Lo dijo como si a Clevenger le quedara un día de vida.

– ¿Qué te parece si te los llevo? Te prometo que no te atosigaré.

– Cuando quieras.

– ¿Mañana por la mañana? -preguntó Clevenger.

– Antes de las ocho y media o después de las nueve y cuarto. Ya sabes, nos toca a nosotros…

– Llevar la merienda, sí. -La puerta se abrió. Oyó a Billy y a Heller hablando.

– Arándanos -dijo O'Connor-. Es el Montessori. Fomenta la comida sana. Yo prefiero la comida energética. Esta noche ya voy por el tercer paquete de chocolatinas picantes.

Billy entró vestido con un pijama quirúrgico y una cazadora vaquera, seguido de Heller, que llevaba un pijama quirúrgico y un abrigo tres cuartos de lana negro. Calzaba sus botas de cocodrilo negras.

– Te veo hacia las ocho -le dijo Clevenger a O'Connor.

– Largo, con leche y cuatro azucarillos.

– Hecho. -Colgó-. ¿Qué tal ha ido? -le preguntó a Billy

Billy sonrió y miró a Heller, que le devolvió la sonrisa.

– Impresionante -dijo Billy-. Completa y totalmente impresionante.

– Quédate un rato -le dijo Clevenger a Heller.

– ¿Aún te apetece tomar esa copa? -le preguntó Heller-. Creo que Billy está bastante cansado.

– Destrozado -dijo Billy. Le enseñó un libro-. Leeré un poco antes de dormir.
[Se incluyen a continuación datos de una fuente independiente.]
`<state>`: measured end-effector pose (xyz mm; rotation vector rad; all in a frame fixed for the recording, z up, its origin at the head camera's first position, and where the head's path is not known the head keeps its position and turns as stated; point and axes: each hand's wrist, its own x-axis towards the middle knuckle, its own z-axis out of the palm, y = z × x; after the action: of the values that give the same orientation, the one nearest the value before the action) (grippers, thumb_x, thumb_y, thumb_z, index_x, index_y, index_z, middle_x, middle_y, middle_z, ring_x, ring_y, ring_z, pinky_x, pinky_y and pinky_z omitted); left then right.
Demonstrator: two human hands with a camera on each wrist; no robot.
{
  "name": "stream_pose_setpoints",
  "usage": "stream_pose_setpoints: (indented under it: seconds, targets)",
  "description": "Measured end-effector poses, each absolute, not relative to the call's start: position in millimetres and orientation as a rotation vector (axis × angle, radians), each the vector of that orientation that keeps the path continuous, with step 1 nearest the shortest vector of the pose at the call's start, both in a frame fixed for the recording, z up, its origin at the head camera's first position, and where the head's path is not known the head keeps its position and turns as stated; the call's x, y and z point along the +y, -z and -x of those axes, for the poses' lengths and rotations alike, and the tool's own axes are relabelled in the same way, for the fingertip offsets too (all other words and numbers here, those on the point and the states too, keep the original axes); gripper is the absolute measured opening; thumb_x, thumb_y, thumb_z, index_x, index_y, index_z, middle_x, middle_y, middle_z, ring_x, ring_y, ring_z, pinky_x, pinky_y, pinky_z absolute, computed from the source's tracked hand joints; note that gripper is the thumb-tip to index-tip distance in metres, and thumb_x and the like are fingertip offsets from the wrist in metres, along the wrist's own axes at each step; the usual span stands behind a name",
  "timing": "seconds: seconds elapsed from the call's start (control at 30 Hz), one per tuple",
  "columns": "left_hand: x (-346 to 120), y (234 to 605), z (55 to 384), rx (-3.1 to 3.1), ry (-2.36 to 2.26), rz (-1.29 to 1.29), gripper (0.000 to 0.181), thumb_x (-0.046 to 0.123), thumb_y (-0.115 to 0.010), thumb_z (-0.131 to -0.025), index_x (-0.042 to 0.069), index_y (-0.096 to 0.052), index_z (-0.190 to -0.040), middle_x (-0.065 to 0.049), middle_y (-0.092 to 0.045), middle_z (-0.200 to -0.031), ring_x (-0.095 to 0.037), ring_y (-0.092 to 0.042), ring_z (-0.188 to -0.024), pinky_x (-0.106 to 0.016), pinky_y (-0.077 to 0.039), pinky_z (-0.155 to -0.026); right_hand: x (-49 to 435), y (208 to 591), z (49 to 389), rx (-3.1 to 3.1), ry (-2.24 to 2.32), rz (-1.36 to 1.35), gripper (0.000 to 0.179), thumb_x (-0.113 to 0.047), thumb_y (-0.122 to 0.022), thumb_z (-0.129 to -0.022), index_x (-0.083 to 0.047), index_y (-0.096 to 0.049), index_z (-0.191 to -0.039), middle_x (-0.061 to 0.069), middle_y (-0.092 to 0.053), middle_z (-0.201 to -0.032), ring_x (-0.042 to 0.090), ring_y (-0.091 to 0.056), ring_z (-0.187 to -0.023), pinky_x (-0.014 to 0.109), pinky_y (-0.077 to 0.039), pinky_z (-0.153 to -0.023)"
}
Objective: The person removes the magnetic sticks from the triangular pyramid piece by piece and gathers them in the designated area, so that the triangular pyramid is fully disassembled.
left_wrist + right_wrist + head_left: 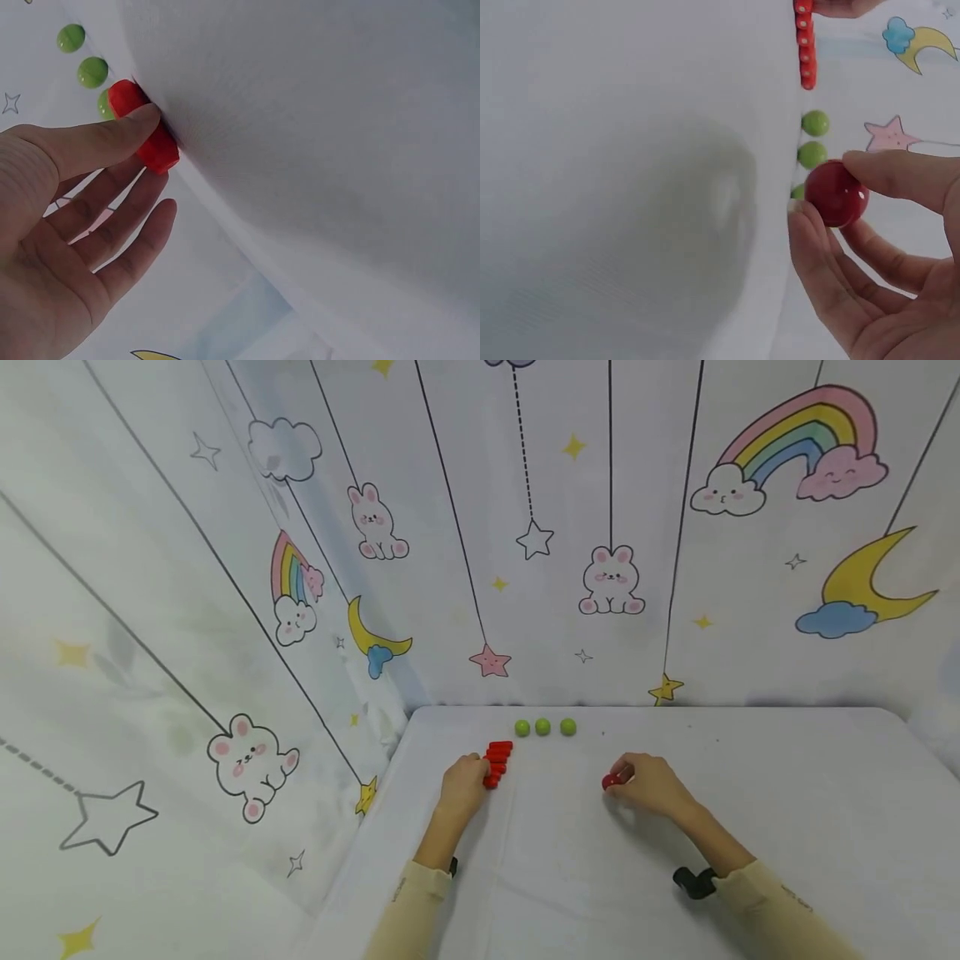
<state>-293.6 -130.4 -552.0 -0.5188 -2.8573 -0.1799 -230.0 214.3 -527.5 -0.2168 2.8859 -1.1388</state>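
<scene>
Red short cylinders (498, 757) lie side by side in a row on the white table. At the near end of that row, my left hand (463, 787) pinches a red cylinder (160, 152) between thumb and fingers. A shiny red ball (837, 194) is pinched between the thumb and fingertips of my right hand (649, 785), to the right of the row. Three green balls (542, 727) stand in a line near the table's far edge; in the right wrist view the red ball partly covers one of them.
The white table (555, 877) meets a cloth backdrop (540, 627) printed with bunnies, stars, moons and rainbows at its far and left sides. A black wrist mount (694, 882) sits by the right sleeve.
</scene>
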Motion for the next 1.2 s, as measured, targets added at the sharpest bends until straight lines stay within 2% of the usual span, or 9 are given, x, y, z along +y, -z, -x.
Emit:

Clevenger leyó el título: Estructura cerebral y medular, del doctor Abraham Kader. Apenas podía creer que Billy sostuviera aquel libro en la misma mano que normalmente reservaba para el paquete de Marlboro y los CD de Eminem.

– Es un clásico -dijo.

– Kader es amigo mío -dijo Heller.

«Cómo no, por supuesto», pensó Clevenger.

– Está dedicado -dijo Billy-. «De un sanador a otro.»

– Por eso se lo he regalado a Billy -dijo Heller-. Podría ser cierto de nuevo.

– Tendrías que haber venido -dijo Billy-. Cerramos y, como treinta minutos después, se despertó en recuperación y… -Volvió a mirar a Heller, quien, asintiendo con la cabeza, le dio el visto bueno para que rematara el relato-. Veía -anunció Billy con reverencia.

– Increíble -dijo Clevenger.

– Como le he dicho a Billy -dijo Heller-, nosotros no hemos tenido nada que ver. Dios le ha dado la vista a esa mujer. -Levantó las manos-. A mí, me ha dado esto. -Las dejó caer a los lados-. Y si al final resulta que Billy llega a ser neurocirujano, será porque lo llevaba dentro desde siempre, esperando a que viera la luz.

Clevenger no podía discutir la esencia del soliloquio de Heller, pero su forma de expresarla dejaba claro que aún lo dominaba esa ola maníaca que lo había arrastrado al quirófano.